O novo apartamento da Lúcia tem uma charmosa área aberta sob a ampla janela da sala. É como uma estante de prateleira única, um detalhe da decoração. Um espaço inusitado abrindo-se para possibilidades e interpretações, dependendo da criatividade de cada um. Quando amigos e parentes vêm conhecer o apartamento, o inesperado detalhe sob a janela é assunto de todas as conversas. E chovem ideias e sugestões.
Laura, 30 anos, bancária: “Os brinquedos do Rubinho iam ficar lindos enfileirados aqui. Os carrões do Homem Morcego, as Ferraris, os carros de bombeiros… Tudo caro, ele não brinca com nada, só quer saber de joguinho eletrônico”. Beatriz, irmã da Lúcia, 25, dona de uma butique num shopping: “A coleção de Barbies da Bárbara. Já não tem lugar no quarto dela pra tanta boneca, mais o carro da Barbie, a casa da Barbie, a moto, o salão de beleza…” Coisa de mães, pensa Lúcia, que graças a Deus não tem filhos.
Roni, 43, professor universitário: “Meus livros com encadernação de luxo, enfileirados por ordem de data de publicação. Qualquer um que chegue poderá admirar os títulos raros”. A dona da casa quer saber se seriam lidos. “Nem pensar, apenas parte da decoração”. Paul, 18, guitarrista da Banda Pauleira, “Minha coleção de guitarras ficariam tããão bem aqui”. Dinah, 38, artista plástica, “Perfeito para minhas peças de cerâmica. Sabe se tem outro apartamento pra alugar no prédio?”
Gina Luz, 23, universitária: “Meus diários. Já tenho mais de 200, e são tão lindos!” A dona da casa se espanta, “Na sala, pra todo mundo ler?” A jovem ri, “Quêisso!
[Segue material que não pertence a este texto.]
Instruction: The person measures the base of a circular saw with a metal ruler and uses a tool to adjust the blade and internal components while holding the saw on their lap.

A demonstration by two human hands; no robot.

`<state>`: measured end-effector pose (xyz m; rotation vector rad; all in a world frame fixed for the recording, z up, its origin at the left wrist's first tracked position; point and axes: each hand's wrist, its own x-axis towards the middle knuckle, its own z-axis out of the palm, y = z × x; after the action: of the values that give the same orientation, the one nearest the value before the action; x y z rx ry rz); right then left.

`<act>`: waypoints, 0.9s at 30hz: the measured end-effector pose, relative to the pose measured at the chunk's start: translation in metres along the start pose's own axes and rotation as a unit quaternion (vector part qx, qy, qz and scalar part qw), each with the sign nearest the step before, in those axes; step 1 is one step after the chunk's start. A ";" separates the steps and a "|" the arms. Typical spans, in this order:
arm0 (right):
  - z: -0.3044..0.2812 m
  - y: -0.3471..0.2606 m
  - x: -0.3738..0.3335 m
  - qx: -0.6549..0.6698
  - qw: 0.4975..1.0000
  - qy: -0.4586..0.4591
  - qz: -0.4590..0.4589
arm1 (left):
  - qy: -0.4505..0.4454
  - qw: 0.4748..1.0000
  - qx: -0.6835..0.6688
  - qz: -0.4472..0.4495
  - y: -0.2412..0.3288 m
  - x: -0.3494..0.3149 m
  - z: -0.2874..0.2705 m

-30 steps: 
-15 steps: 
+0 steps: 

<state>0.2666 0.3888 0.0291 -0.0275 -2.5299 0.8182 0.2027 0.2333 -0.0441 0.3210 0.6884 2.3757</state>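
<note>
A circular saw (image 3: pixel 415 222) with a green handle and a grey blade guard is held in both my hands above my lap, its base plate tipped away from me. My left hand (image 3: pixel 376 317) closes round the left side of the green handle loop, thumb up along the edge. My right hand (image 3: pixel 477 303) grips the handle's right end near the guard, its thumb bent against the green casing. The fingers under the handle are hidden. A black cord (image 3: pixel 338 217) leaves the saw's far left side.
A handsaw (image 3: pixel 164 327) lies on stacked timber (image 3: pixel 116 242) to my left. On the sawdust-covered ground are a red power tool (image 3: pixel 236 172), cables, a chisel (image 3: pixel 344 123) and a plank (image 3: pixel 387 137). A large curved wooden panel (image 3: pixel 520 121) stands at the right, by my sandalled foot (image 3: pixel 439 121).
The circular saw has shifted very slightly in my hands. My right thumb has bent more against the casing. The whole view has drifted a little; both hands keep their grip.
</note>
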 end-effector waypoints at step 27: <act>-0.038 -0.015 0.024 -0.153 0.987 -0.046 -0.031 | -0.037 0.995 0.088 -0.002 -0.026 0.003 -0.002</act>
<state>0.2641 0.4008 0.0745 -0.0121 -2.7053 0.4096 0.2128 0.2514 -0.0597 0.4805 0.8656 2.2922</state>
Todos têm cadeados. E eu mandaria fazer uma porta de vidro à prova de impacto, tudo bem resguardado”. Lúcia se pergunta que experiências uma jovem de 20 anos teria para rechear 200 diários, mas se cala. Cada uma na sua. Karen, 15 anos, “Bom lugar pros meus sapatos”.
Jude, 51, funcionária de uma estatal envolvida no próximo escândalo de desvio de verbas: “Minha coleção de canecas. Sempre trago uma de cada lugar que visito”. Canecas na sala? “São objetos decorativos, com o nome do país, os pontos turísticos, um pouco da cultura e dos hábitos dos lugares por onde andei”. E em qual lugar no mundo ela não andou? Bia, 34, budista: “O altar para meus Budas ditosos”.
Um ano passa rápido. Muita gente visitou o apartamento, e todos tinham uma coleção de alguma coisa ideal para o espaço – CDs, porta-retratos, vinhos ou cervejas exóticas, até fitinhas do Bonfim. A dona da casa é adepta do Feng Shui, que pede espaços vazios para as energias fluírem, não quer pôr nada no vão sob a janela, mas todo mundo sugerindo, insistindo… Ufa! Apesar de gostar muito do apartamento, antes mesmo do contrato expirar, Lúcia entrega o imóvel e vai morar em outro lugar.